ACTIVITY | Your task is to retype the listing word for word.

INPUT DATA |
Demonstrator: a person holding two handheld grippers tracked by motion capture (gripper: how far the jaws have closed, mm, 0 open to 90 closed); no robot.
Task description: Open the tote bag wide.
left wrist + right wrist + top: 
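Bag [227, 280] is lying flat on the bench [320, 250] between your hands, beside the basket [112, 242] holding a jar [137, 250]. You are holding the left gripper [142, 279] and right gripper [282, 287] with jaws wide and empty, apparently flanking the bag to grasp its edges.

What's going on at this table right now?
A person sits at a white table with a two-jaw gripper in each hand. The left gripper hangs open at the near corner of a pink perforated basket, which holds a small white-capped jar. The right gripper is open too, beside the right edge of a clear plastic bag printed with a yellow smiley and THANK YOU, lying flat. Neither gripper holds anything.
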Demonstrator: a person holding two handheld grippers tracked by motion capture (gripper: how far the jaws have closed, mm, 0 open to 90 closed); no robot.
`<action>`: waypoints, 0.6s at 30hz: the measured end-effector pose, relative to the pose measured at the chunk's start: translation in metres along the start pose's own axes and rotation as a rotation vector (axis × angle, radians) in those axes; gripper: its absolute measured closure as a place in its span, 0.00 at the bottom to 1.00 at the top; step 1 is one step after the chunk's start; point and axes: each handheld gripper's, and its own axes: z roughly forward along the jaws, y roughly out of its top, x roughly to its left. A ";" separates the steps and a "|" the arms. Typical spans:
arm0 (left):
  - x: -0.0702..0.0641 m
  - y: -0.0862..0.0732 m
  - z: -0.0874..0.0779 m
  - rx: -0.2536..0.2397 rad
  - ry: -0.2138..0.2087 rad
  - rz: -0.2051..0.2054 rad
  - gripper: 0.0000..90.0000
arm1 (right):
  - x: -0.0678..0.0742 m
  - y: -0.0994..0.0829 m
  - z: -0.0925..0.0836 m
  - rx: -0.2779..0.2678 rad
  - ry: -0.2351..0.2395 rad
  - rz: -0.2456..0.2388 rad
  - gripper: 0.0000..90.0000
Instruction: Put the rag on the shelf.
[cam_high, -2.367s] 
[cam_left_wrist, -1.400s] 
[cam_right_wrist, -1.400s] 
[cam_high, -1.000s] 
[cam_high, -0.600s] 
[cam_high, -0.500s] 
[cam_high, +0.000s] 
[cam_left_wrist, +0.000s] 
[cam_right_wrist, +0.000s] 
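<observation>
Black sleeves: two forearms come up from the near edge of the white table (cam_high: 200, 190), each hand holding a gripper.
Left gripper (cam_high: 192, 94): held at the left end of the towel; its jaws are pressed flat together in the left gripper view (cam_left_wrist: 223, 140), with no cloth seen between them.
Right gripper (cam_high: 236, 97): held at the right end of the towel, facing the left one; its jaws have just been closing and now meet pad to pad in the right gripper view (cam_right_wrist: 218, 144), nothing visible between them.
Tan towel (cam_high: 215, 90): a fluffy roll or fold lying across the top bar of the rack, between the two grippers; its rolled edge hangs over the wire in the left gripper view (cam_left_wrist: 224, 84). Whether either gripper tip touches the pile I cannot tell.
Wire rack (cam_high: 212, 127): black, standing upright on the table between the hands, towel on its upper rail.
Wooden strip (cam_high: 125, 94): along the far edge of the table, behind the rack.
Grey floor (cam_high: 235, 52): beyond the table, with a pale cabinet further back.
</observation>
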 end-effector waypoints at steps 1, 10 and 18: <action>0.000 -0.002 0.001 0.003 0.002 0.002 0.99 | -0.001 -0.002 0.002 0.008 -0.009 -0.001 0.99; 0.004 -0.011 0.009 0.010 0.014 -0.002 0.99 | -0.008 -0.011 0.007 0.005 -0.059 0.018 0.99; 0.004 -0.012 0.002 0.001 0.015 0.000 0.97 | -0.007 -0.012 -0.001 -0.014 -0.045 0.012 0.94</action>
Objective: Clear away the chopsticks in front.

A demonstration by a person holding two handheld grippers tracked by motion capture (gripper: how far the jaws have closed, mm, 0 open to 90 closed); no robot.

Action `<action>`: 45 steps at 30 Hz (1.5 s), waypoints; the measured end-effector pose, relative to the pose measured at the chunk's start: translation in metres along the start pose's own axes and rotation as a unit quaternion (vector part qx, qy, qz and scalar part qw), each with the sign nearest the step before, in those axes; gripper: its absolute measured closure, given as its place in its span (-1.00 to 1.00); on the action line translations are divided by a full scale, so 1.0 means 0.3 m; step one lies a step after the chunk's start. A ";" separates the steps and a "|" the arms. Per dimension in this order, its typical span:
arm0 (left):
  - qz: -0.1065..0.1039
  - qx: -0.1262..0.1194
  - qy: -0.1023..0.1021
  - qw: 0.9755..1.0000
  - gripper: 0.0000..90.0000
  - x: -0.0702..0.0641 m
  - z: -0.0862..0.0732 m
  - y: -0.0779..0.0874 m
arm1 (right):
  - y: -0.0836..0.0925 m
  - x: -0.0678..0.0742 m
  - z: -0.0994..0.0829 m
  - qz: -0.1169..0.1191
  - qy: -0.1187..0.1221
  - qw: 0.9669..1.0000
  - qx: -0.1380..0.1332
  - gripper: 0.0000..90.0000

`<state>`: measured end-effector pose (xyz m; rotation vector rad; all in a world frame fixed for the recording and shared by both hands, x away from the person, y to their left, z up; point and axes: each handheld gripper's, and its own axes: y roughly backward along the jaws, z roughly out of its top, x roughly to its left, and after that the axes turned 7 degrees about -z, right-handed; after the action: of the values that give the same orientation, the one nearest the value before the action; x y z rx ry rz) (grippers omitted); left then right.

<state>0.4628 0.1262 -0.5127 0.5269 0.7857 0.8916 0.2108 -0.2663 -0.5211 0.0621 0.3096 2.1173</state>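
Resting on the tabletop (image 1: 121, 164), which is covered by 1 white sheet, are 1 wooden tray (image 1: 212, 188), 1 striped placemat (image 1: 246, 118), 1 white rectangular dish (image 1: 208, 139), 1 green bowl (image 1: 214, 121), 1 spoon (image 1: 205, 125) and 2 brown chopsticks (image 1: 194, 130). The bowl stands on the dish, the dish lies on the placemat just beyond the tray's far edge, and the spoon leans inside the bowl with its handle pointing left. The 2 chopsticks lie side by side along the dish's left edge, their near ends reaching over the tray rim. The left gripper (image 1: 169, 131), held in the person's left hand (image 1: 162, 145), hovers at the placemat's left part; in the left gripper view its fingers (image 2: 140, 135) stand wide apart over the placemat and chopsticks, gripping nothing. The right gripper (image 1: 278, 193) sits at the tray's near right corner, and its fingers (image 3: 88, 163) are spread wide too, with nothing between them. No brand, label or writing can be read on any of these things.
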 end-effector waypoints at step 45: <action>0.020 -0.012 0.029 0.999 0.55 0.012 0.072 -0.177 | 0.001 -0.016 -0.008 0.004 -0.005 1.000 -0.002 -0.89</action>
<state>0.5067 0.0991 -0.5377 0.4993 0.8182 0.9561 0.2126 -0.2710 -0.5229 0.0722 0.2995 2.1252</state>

EXPECTED ANSWER |
Demonstrator: a person holding two handheld grippers tracked by motion capture (gripper: how far the jaws have closed, mm, 0 open to 90 closed); no robot.
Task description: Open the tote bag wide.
left wrist + right wrist + top: 
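Bag [227, 280] is lying flat on the bench [320, 250] between your hands, beside the basket [112, 242] holding a jar [137, 250]. You are holding the left gripper [142, 279] and right gripper [282, 287] with jaws wide and empty, apparently flanking the bag to grasp its edges.

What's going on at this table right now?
A person sits at a white table with a two-jaw gripper in each hand. The left gripper hangs open at the near corner of a pink perforated basket, which holds a small white-capped jar. The right gripper is open too, beside the right edge of a clear plastic bag printed with a yellow smiley and THANK YOU, lying flat. Neither gripper holds anything.
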Demonstrator: a person holding two handheld grippers tracked by motion capture (gripper: how far the jaws have closed, mm, 0 open to 90 closed); no robot.
`<action>`: waypoints, 0.6s at 30hz: the measured end-effector pose, relative to the pose measured at the chunk's start: translation in metres along the start pose's own axes and rotation as a rotation vector (axis × angle, radians) in those axes; gripper: its absolute measured closure as a place in its span, 0.00 at the bottom to 1.00 at the top; step 1 is one step after the chunk's start; point and axes: each handheld gripper's, and its own axes: z roughly forward along the jaws, y roughly out of its top, x roughly to its left. A ";" separates the steps and a "|" the arms. Typical spans:
arm0 (left):
  - x: -0.0702..0.0641 m
  - y: -0.0862..0.0732 m
  - z: -0.0874..0.0779 m
  - rx: -0.2536..0.2397 rad
  - ry: -0.2138..0.2087 rad
  - rz: -0.2051..0.2054 rad
  - gripper: 0.0000..90.0000
arm1 (right):
  - x: -0.0678..0.0742 m
  - y: -0.0994..0.0829 m
  - z: -0.0925..0.0836 m
  - rx: -0.2779..0.2678 rad
  - ry: -0.2351..0.2395 rad
  - rz: -0.2456..0.2388 rad
  - gripper: 0.0000..90.0000
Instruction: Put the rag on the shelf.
[cam_high, -2.367s] 
[cam_left_wrist, -1.400s] 
[cam_right_wrist, -1.400s] 
[cam_high, -1.000s] 
[cam_high, -0.600s] 
[cam_high, -0.500s] 
[cam_high, +0.000s] 
[cam_left_wrist, +0.000s] 
[cam_right_wrist, +0.000s] 
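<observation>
Black sleeves: two forearms come up from the near edge of the white table (cam_high: 200, 190), each hand holding a gripper.
Left gripper (cam_high: 192, 94): held at the left end of the towel; its jaws are pressed flat together in the left gripper view (cam_left_wrist: 223, 140), with no cloth seen between them.
Right gripper (cam_high: 236, 97): held at the right end of the towel, facing the left one; its jaws have just been closing and now meet pad to pad in the right gripper view (cam_right_wrist: 218, 144), nothing visible between them.
Tan towel (cam_high: 215, 90): a fluffy roll or fold lying across the top bar of the rack, between the two grippers; its rolled edge hangs over the wire in the left gripper view (cam_left_wrist: 224, 84). Whether either gripper tip touches the pile I cannot tell.
Wire rack (cam_high: 212, 127): black, standing upright on the table between the hands, towel on its upper rail.
Wooden strip (cam_high: 125, 94): along the far edge of the table, behind the rack.
Grey floor (cam_high: 235, 52): beyond the table, with a pale cabinet further back.
</observation>
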 end-effector waypoints at steps 1, 10 and 18: <action>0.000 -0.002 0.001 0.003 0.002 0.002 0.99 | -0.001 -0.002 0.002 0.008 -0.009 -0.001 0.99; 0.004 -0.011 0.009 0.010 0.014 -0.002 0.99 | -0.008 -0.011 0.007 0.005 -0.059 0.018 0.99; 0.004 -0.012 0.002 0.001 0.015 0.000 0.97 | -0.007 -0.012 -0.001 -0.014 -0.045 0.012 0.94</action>
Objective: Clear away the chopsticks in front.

A demonstration by a person holding two handheld grippers tracked by motion capture (gripper: how far the jaws have closed, mm, 0 open to 90 closed); no robot.

Action `<action>`: 45 steps at 30 Hz (1.5 s), waypoints; the measured end-effector pose, relative to the pose measured at the chunk's start: translation in metres along the start pose's own axes and rotation as a unit quaternion (vector part qx, qy, qz and scalar part qw), each with the sign nearest the step before, in those axes; gripper: its absolute measured closure, given as its place in its span (-1.00 to 1.00); on the action line translations are divided by a full scale, so 1.0 means 0.3 m; step one lies a step after the chunk's start. A ";" separates the steps and a "|" the arms. Per dimension in this order, its typical span:
arm0 (left):
  - qz: -0.1065..0.1039
  - qx: -0.1262..0.1194
  - qy: -0.1023..0.1021
  - qw: 0.9755..1.0000
  - gripper: 0.0000..90.0000
  - x: -0.0702..0.0641 m
  - z: -0.0862..0.0732 m
  - y: -0.0779..0.0874 m
arm1 (right):
  - y: -0.0836..0.0925 m
  - x: -0.0678..0.0742 m
  - z: -0.0994..0.0829 m
  - qz: -0.1169..0.1191
  - qy: -0.1187..0.1221
  - qw: 0.9669..1.0000
  - qx: -0.1380..0.1332
  - gripper: 0.0000..90.0000

`<state>`: measured end-effector pose (xyz m; rotation vector rad; all in a world frame fixed for the recording and shared by both hands, x away from the person, y to their left, z up; point and axes: each handheld gripper's, and its own axes: y roughly backward along the jaws, z roughly out of its top, x roughly to its left, and after that the axes turned 7 degrees about -z, right-handed; after the action: of the values that give the same orientation, the one nearest the value before the action; x y z rx ry rz) (grippers omitted); left then right.

<state>0.4628 0.1262 -0.5127 0.5269 0.7857 0.8916 0.2108 -0.2663 -0.5211 0.0621 0.3096 2.1173</state>
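Resting on the tabletop (image 1: 121, 164), which is covered by 1 white sheet, are 1 wooden tray (image 1: 212, 188), 1 striped placemat (image 1: 246, 118), 1 white rectangular dish (image 1: 208, 139), 1 green bowl (image 1: 214, 121), 1 spoon (image 1: 205, 125) and 2 brown chopsticks (image 1: 194, 130). The bowl stands on the dish, the dish lies on the placemat just beyond the tray's far edge, and the spoon leans inside the bowl with its handle pointing left. The 2 chopsticks lie side by side along the dish's left edge, their near ends reaching over the tray rim. The left gripper (image 1: 169, 131), held in the person's left hand (image 1: 162, 145), hovers at the placemat's left part; in the left gripper view its fingers (image 2: 140, 135) stand wide apart over the placemat and chopsticks, gripping nothing. The right gripper (image 1: 278, 193) sits at the tray's near right corner, and its fingers (image 3: 88, 163) are spread wide too, with nothing between them. No brand, label or writing can be read on any of these things.
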 end-effector waypoints at step 45: <action>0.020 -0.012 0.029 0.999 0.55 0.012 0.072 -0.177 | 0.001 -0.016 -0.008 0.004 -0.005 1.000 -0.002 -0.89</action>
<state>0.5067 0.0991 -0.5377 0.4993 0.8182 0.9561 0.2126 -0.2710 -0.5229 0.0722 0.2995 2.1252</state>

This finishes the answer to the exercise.